Mummy2TandF · 25/05/2008 22:03

Where to start? It was my cousins baby's christening today, we had to be there for 1pm, service at 1:15pm ... lo's woke up at 8am, had breakfast - I got dd 18mths dressed and put her down for a nap at 10:45am so that she didn't get tired and ratty at the service, ds 3.6 didn't want to get dressed so lots of bribery and rushing around, then I finally got dressed! My parents drove to me so that they could follow me to the church. Had to wake dd up to put the lo's in the car and off we went...I got myself upset on the drive there because I was wearing a dress which dh had commented on (he said I looked gorgeous in it and it was the best dress I had ever bought) which was quite unusual and then realised that I hadn't worn it since that day, I got half way to the church and took a wrong turn and got myself upset again because I thought I knew where it was but it was always dh who had directed me to it and actually I didn't know, I eventually found the church (mum & dad still following) just in time, we got out of the car and parents had a go because we were driving round in circles!! )they have got a sat nav just didn't bring it!) Went in the church and cried all the way through because the last time i was there dh was with me and the last christening i went to was our dd's and dh was with me (where i had worn the dress)

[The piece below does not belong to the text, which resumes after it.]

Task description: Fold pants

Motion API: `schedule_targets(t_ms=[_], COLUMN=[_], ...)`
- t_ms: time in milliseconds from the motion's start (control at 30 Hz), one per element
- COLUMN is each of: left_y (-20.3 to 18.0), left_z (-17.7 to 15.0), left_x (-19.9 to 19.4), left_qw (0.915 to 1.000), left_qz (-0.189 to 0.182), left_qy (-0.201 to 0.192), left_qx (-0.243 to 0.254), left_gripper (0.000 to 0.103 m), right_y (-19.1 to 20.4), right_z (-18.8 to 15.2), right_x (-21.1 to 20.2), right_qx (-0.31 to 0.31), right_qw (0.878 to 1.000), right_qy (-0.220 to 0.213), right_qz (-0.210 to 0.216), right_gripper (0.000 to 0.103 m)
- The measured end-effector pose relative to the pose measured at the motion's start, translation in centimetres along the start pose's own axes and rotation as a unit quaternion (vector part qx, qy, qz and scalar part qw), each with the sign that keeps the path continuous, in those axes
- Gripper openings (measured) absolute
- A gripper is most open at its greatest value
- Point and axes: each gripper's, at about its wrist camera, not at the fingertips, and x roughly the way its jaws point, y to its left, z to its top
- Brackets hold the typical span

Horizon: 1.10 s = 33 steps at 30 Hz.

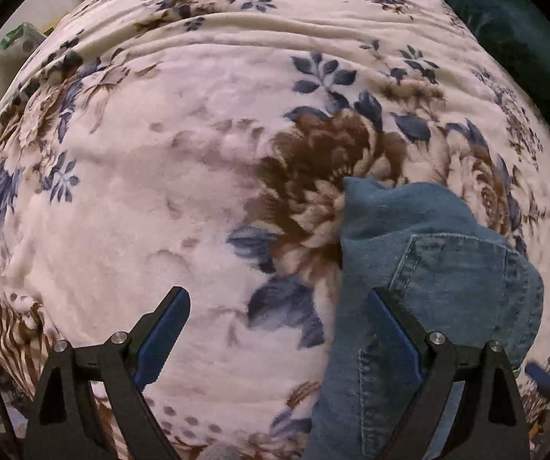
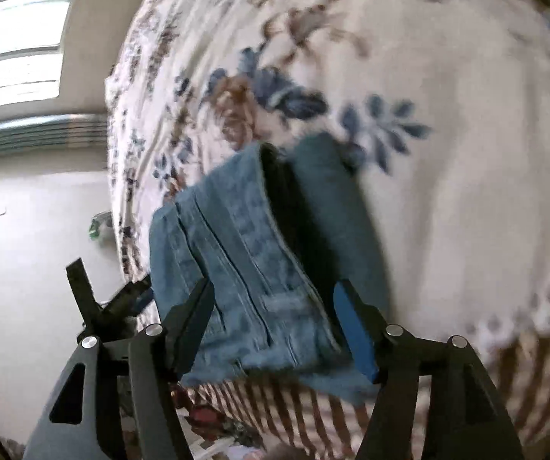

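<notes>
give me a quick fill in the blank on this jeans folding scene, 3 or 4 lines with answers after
1. The folded jeans lie on a ______-patterned blanket.
2. Both the left gripper and the right gripper have their jaws ______.
3. In the right wrist view, the left gripper shows at the jeans' ______ side.
4. Near its edge the blanket's pattern turns into brown ______.

Answers: floral; open; left; stripes

One pair of blue denim pants [image 1: 440,268], at 4 o'clock. One floral blanket [image 1: 140,191]. Two grippers: left [image 1: 279,329], right [image 2: 275,326].
</notes>
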Motion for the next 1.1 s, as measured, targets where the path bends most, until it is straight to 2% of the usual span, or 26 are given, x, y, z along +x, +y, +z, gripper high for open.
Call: schedule_targets(t_ms=[33,100,167,200,233,300,333,367,433,533,633,700,733,767,867,900,933,967,1033,1100], left_y=[-0.2,-0.4,-0.5,-0.6,-0.6,-0.5,-0.5,-0.6,-0.6,-1.6,-2.8,-4.2,-4.9,-5.7,-7.6,-7.9,-8.1,-8.3,-8.4,-7.7], left_z=[-0.2,-0.4,-0.6,-0.5,-0.4,-0.2,-0.2,0.0,0.2,0.8,1.8,2.6,3.2,3.8,5.2,5.3,5.5,5.8,6.3,6.9], left_x=[0.3,0.6,0.7,0.7,0.6,0.5,0.3,0.1,-0.4,-1.3,-1.1,-0.3,0.3,1.2,4.7,5.7,6.3,6.9,7.1,7.5], left_qw=[1.0,0.9998,0.9997,0.9997,0.9996,0.9995,0.9996,0.9997,0.9998,0.9991,0.9976,0.9952,0.9935,0.9913,0.9851,0.9819,0.9787,0.9764,0.9797,0.9807], left_qz=[0.005,0.011,0.014,0.016,0.021,0.026,0.021,0.014,-0.003,-0.033,-0.062,-0.09,-0.103,-0.119,-0.141,-0.154,-0.17,-0.182,-0.171,-0.171], left_qy=[0.003,0.003,0.003,0.003,0.004,0.004,0.006,0.007,0.007,0.005,0.014,0.029,0.039,0.05,0.094,0.107,0.113,0.116,0.101,0.094], left_qx=[0.007,0.014,0.019,0.019,0.019,0.019,0.019,0.019,0.02,0.028,0.027,0.026,0.027,0.027,0.027,0.026,0.022,0.02,0.029,0.012], left_gripper=[0.094,0.094,0.094,0.094,0.094,0.094,0.094,0.094,0.094,0.094,0.094,0.094,0.094,0.094,0.094,0.088,0.059,0.05,0.029,0.026], right_y=[0.2,0.8,1.1,1.6,2.1,4.0,4.9,5.5,6.3,4.6,1.3,-0.8,-2.0,-2.5,-3.7,-3.8,-3.9,-4.0,-4.5,-4.3], right_z=[0.6,1.9,2.6,2.6,2.5,1.9,1.5,1.2,0.2,-0.6,-0.8,-0.3,0.1,0.3,0.7,0.8,0.9,1.0,0.5,0.5], right_x=[1.2,4.4,8.4,9.8,10.1,9.8,8.5,6.9,2.1,-2.7,-3.5,-1.9,-1.1,-0.8,-0.8,-0.6,-0.6,-0.5,-0.1,0.6], right_qx=[-0.01,-0.028,-0.036,-0.047,-0.055,-0.087,-0.093,-0.089,-0.071,-0.031,-0.013,0.011,0.023,0.034,0.065,0.066,0.064,0.057,0.048,0.053], right_qw=[1.0,0.999,0.996,0.995,0.995,0.991,0.992,0.993,0.995,0.995,0.989,0.988,0.988,0.987,0.991,0.992,0.992,0.993,0.991,0.989], right_qy=[0.008,0.037,0.085,0.087,0.081,0.079,0.06,0.042,-0.003,-0.027,-0.019,0.01,0.029,0.033,0.015,0.013,0.01,0.007,0.003,-0.004], right_qz=[-0.003,-0.016,-0.006,-0.023,-0.035,-0.057,-0.065,-0.068,-0.074,-0.094,-0.147,-0.153,-0.149,-0.152,-0.114,-0.107,-0.105,-0.107,-0.123,-0.139], right_gripper=[0.073,0.074,0.074,0.066,0.044,0.025,0.015,0.012,0.011,0.012,0.013,0.026,0.043,0.049,0.053,0.053,0.053,0.05,0.028,0.025])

We then went to the reception - me, the dc's, mum, dad, sister, her fiance and her son. Everyone was chatting but i had the dc's to keep an eye on and chase after, so didn't speak to anyone, didn't even have a drink - I asked my sister to keep an eye on dd while i took ds to the toilet, when i got back everyone was chatting and no dd - asked around, nobody had seen her, panic set in and I was running round the pub looking and calling for her - saw sisters fiance at the bar and said "i can't find dd, I can't find dd" and he shouted at me "what do you want me to do about it!!" So I screamed at him "Help me look for her!" but he didn't ... just then a man came in from outside and asked if I had a little girl, I said yes and he said that someone had just grabbed her out of the middle of the main road!!! I just burst into tears - dd was fine, I wasn't - I gathered both dc's and went home I just can't face family functions like this on my own, I can't be in 2 places at once, I can't do this on my own without dh, I feel like I am not a good enough mummy - My mum just called and said the family can't be expected not to socialise just because I have 2 dc's - I only asked for them to keep an eye on her for a minute!!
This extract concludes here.